* _REQUIRED WORK_: Check each line of the data, and copy those where "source" appears.

#### DATA PROVIDED

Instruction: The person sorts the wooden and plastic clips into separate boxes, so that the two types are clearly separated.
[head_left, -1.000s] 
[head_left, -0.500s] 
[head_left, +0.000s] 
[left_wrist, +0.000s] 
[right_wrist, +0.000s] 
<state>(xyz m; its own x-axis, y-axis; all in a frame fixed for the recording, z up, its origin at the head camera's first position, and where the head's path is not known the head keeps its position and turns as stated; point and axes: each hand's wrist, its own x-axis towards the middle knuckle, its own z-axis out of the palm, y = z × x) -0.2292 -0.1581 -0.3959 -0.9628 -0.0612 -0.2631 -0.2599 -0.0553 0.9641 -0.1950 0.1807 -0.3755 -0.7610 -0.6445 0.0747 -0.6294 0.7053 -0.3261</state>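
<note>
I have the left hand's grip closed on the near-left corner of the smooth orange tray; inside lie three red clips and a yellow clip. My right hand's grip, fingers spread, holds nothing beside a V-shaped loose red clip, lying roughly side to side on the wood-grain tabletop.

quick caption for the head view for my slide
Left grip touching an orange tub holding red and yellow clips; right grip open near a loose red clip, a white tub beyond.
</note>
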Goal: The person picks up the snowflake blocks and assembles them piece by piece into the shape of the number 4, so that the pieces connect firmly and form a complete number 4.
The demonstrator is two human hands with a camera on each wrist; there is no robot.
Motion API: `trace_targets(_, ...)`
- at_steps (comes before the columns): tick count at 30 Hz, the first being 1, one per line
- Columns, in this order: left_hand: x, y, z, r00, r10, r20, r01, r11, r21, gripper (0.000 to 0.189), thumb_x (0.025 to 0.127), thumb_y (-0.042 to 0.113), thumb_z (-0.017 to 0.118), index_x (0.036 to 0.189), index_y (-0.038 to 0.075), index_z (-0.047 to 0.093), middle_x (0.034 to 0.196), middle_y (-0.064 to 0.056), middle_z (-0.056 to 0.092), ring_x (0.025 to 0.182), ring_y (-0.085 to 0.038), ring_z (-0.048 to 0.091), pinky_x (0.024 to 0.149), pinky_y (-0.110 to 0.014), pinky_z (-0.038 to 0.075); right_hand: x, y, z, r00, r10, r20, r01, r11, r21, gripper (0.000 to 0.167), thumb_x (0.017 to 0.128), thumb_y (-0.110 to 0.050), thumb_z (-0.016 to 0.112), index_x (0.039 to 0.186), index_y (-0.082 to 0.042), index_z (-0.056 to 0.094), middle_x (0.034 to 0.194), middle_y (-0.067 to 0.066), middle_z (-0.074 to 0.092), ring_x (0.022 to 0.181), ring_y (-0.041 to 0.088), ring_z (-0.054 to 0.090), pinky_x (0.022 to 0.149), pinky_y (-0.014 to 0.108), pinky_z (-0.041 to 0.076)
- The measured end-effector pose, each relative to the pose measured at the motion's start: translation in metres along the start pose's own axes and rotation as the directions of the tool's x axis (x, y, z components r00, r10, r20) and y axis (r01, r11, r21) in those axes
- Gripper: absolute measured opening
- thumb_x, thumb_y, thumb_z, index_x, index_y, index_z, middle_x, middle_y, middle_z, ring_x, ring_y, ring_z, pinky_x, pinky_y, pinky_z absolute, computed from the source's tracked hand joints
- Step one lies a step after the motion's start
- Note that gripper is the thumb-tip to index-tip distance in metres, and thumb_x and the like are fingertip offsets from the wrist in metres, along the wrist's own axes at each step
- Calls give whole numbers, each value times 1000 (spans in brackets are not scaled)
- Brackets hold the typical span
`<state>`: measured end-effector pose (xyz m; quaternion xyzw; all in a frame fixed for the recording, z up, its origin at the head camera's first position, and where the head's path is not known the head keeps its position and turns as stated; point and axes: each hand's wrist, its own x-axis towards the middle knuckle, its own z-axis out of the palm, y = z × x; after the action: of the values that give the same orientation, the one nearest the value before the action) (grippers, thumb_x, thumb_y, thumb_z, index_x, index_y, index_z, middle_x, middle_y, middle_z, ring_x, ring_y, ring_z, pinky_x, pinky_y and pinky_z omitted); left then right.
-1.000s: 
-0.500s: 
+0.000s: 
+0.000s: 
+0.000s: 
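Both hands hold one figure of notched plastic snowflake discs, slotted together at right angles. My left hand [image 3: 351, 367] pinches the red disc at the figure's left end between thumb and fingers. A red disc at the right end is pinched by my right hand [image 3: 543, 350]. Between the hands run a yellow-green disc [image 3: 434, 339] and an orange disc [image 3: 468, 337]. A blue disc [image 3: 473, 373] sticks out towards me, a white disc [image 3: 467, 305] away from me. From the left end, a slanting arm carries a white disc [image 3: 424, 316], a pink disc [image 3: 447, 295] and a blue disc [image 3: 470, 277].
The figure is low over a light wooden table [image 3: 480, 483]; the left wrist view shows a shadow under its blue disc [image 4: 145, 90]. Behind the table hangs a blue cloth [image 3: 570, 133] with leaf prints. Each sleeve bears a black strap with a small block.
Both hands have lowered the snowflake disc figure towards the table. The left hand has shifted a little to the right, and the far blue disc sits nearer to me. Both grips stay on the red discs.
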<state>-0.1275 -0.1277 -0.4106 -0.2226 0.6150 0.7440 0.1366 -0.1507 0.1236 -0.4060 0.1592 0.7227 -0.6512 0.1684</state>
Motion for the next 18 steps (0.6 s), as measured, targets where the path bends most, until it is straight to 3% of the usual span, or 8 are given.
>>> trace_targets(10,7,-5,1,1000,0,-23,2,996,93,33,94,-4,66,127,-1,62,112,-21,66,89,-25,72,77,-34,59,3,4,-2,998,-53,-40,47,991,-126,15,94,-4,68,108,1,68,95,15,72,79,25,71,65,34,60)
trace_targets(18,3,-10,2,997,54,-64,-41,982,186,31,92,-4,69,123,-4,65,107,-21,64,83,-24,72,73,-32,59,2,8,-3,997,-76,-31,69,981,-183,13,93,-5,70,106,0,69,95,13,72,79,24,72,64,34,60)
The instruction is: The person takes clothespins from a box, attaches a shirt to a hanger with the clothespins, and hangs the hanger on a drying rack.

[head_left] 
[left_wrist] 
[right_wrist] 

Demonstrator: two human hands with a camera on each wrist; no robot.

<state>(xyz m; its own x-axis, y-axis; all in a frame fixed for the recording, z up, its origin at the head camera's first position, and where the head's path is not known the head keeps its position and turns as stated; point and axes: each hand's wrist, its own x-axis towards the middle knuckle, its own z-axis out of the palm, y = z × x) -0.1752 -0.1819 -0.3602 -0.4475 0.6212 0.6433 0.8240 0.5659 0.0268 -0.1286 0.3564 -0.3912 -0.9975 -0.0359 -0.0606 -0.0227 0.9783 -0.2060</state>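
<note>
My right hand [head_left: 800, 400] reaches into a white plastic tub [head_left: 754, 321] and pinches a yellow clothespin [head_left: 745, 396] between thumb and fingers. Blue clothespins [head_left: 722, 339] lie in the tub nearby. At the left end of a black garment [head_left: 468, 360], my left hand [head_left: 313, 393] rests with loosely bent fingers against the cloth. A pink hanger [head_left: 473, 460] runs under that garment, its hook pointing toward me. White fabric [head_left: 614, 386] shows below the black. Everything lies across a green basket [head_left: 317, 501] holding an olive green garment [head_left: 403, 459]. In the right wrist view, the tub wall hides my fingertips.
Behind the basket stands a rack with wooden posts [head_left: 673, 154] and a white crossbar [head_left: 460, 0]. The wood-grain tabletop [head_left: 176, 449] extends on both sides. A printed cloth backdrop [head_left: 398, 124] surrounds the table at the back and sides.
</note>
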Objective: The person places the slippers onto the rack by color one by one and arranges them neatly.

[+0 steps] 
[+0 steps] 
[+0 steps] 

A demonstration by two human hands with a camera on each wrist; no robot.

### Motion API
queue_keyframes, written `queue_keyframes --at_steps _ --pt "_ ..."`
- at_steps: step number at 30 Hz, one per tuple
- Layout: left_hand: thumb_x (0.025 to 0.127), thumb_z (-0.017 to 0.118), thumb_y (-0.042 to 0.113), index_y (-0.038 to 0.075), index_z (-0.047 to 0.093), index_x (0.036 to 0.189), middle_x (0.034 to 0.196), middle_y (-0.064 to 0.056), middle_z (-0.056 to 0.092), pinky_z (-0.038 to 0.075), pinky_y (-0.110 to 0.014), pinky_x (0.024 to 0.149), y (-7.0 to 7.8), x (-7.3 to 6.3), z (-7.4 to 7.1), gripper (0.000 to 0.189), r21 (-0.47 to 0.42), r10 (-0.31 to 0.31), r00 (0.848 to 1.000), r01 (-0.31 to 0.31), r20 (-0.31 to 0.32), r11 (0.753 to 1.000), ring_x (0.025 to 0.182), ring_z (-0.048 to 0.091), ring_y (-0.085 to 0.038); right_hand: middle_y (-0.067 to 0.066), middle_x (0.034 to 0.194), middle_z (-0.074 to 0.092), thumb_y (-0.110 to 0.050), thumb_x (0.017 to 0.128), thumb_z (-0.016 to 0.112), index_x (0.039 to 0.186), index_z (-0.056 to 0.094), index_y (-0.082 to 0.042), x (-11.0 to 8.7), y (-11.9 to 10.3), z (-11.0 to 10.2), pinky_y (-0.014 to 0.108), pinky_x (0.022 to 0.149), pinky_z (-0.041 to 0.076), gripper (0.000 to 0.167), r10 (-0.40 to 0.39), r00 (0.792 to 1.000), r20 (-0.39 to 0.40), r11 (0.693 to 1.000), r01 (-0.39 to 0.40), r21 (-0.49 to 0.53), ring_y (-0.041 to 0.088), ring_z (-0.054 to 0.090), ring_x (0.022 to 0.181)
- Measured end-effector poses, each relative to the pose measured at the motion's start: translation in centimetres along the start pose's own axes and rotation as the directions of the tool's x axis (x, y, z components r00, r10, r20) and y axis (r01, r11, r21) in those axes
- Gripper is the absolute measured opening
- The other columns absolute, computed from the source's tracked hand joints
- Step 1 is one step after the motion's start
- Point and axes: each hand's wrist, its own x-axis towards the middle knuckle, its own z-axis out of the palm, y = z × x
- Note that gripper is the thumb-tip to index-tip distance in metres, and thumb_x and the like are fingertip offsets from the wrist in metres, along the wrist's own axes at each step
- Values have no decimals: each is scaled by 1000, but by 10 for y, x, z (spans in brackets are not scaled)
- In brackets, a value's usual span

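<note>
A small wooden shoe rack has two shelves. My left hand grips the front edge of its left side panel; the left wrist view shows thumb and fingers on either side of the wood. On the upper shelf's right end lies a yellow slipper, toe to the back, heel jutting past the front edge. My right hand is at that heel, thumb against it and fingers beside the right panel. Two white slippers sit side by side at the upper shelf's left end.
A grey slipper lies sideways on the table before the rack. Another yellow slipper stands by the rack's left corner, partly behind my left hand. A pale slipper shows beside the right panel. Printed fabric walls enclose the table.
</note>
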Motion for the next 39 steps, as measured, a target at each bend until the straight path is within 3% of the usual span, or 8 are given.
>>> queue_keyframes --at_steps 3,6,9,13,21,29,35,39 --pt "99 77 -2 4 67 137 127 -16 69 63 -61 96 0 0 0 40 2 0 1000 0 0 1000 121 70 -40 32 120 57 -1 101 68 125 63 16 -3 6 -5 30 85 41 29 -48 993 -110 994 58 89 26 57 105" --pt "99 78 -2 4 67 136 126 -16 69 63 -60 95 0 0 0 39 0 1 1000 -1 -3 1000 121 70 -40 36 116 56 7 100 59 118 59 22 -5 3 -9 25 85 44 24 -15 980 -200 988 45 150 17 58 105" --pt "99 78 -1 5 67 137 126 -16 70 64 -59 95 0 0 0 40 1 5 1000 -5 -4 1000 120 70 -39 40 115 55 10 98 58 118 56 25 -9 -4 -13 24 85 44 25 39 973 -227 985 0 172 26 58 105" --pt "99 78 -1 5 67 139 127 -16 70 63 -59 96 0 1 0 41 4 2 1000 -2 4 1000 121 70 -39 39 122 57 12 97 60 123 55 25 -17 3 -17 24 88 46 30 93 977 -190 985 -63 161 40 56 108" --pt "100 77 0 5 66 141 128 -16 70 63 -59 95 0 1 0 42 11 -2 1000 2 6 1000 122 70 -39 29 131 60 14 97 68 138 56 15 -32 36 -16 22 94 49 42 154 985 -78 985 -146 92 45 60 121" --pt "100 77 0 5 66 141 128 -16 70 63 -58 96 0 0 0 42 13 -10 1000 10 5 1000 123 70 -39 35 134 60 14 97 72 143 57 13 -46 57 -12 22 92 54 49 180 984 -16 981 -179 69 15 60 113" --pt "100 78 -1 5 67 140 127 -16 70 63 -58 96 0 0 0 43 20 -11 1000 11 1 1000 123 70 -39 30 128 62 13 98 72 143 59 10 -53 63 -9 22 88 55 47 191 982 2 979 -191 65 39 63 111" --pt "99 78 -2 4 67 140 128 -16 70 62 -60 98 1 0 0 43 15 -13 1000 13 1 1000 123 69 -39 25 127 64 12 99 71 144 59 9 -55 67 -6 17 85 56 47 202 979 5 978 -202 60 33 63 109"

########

* _RESULT BELOW_:
- thumb_x, thumb_y, thumb_z, index_x, index_y, index_z, middle_x, middle_y, middle_z, ring_x, ring_y, ring_z, pinky_x, pinky_y, pinky_z absolute, computed from the source's tracked hand joints
- The other columns absolute, computed from the source's tracked hand joints

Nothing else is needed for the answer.